On March 1 the People’s Liberation Army Air Force (PLAAF) marked the 80th anniversary of the Northeast Democratic United Army Aviation School, a training institution founded amid the fighting in Tonghua, Jilin in 1946. State media coverage framed the anniversary as both a commemoration of hardship — students and instructors trained under austere wartime conditions — and as a living source of the “Northeast old aviation school spirit” that now guides today’s Air Force.
Across bases and academies, the PLAAF staged a sequence of visits, seminars, theatrical performances and award ceremonies designed to convert historical memory into contemporary cohesion. Officers and cadets toured the original school sites in Harbin and Tonghua, participated in joint education with local youths, and watched themed productions such as the touring drama “White Mountains, Black Waters” and a music-drama in preparation called “Iron Wings Monument.”

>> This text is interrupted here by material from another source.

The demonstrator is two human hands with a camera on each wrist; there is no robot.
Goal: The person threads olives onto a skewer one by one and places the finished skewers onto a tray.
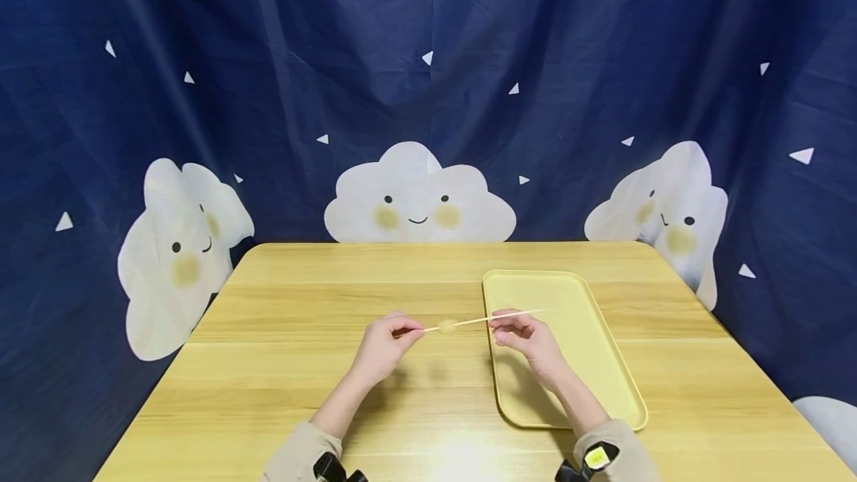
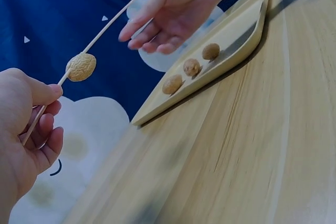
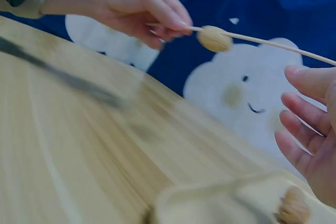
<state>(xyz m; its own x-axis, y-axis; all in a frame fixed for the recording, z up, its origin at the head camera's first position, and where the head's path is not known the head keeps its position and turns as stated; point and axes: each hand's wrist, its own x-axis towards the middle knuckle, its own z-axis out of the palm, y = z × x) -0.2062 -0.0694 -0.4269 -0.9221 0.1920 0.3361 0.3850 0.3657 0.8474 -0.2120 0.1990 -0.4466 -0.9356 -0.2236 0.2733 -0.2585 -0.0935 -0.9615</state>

Veterans’ descendants, scholars and military educators gathered at the Harbin Flight Academy to interrogate the school’s legacy and translate it into training priorities for a modern air arm. The discussions emphasized continuity — the same revolutionary discipline and improvisatory resourcefulness that once saw pilots “pulling” aircraft and burning improvised fuels should now be channeled into technological competence, unit discipline and political loyalty.
At the Air Force Aviation University the service handed out a third round of “Northeast Old Aviation School Spirit Successor” awards to exemplary officers, part of a broader campaign to institutionalize role models and rituals. Leaders described these recognitions as instruments for inculcating tradition, while cultural programming aims to carry the narrative from documentary record into the emotional life of units so that the past shapes present behavior.

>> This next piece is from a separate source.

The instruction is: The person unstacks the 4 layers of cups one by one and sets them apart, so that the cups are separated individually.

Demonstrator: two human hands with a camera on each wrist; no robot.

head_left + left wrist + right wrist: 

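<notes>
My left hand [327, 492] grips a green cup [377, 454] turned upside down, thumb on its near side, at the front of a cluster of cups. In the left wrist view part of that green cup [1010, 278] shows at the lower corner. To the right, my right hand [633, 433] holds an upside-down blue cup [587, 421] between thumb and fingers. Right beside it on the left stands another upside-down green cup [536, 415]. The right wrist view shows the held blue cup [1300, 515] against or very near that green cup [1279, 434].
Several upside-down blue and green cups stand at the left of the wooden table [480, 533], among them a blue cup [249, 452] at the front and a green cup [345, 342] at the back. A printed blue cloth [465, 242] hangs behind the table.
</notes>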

The campaign is tightly integrated with the PLAAF’s political training regime: party- and military-history study, mandatory “first lessons” for new terms, visits to military museums and memorials, and local outreach to garrisoned communities and students. The objective is not only to teach history but to make adherence to the party’s narrative and the Air Force’s revolutionary pedigree a routine element of professional development and morale-building.
For international observers the anniversary is less about a single commemorative event and more about the PLA’s continuing habit of fusing collective memory, political education and force readiness. The PRC is reinforcing a lineage that legitimizes the party’s control over the military, cements esprit de corps amid rapid technological change, and sends a domestic signal of unity and continuity that bolsters recruitment and internal cohesion.
Seen abroad, these activities are a reminder that China’s military modernization is accompanied by ideological work meant to socialize the next generation of airmen. That does not in itself change combat capability overnight, but it does shape how the PLAAF frames professional identity and prepares personnel for long-term adaptation to new platforms and missions.